**Collected data**
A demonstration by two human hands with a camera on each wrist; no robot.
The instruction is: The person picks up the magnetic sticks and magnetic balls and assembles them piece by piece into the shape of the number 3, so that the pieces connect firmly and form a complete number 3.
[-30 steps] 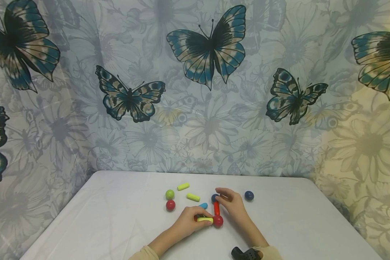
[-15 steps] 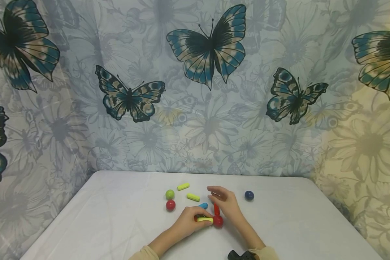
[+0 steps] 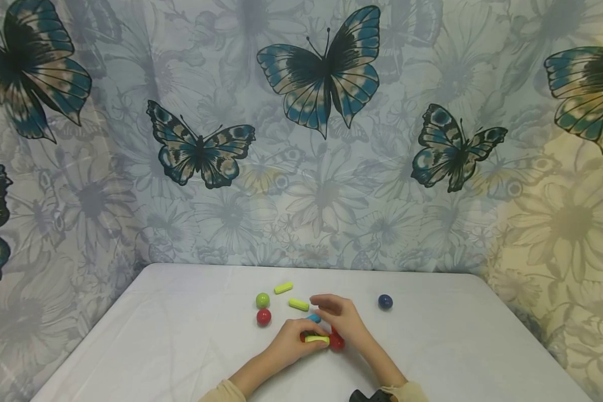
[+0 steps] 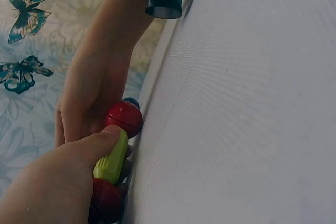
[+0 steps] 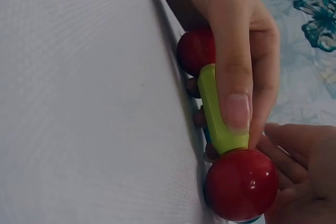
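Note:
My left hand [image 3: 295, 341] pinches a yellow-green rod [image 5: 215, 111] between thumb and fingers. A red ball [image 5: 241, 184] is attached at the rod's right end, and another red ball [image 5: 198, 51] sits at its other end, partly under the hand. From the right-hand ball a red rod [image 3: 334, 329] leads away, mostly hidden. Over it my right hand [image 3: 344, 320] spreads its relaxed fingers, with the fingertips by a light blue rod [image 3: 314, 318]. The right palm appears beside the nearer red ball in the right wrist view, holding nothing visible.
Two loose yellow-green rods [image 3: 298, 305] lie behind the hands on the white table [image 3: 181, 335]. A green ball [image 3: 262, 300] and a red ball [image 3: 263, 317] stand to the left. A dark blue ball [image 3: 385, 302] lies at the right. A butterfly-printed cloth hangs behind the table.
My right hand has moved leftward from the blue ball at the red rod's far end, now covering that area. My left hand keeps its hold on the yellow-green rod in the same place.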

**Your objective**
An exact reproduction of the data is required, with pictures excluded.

**Finished task**
A demonstration by two human hands with a camera on each wrist; no robot.
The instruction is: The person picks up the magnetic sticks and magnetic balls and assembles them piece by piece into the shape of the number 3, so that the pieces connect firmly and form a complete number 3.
[-30 steps] 
[-15 steps] 
[+0 steps] 
[+0 steps] 
[+0 steps] 
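Note:
My left hand [image 3: 295, 341] pinches a yellow-green rod [image 5: 215, 111] between thumb and fingers. A red ball [image 5: 241, 184] is attached at the rod's right end, and another red ball [image 5: 198, 51] sits at its other end, partly under the hand. From the right-hand ball a red rod [image 3: 334, 329] leads away, mostly hidden. Over it my right hand [image 3: 344, 320] spreads its relaxed fingers, with the fingertips by a light blue rod [image 3: 314, 318]. The right palm appears beside the nearer red ball in the right wrist view, holding nothing visible.
Two loose yellow-green rods [image 3: 298, 305] lie behind the hands on the white table [image 3: 181, 335]. A green ball [image 3: 262, 300] and a red ball [image 3: 263, 317] stand to the left. A dark blue ball [image 3: 385, 302] lies at the right. A butterfly-printed cloth hangs behind the table.
My right hand has moved leftward from the blue ball at the red rod's far end, now covering that area. My left hand keeps its hold on the yellow-green rod in the same place.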

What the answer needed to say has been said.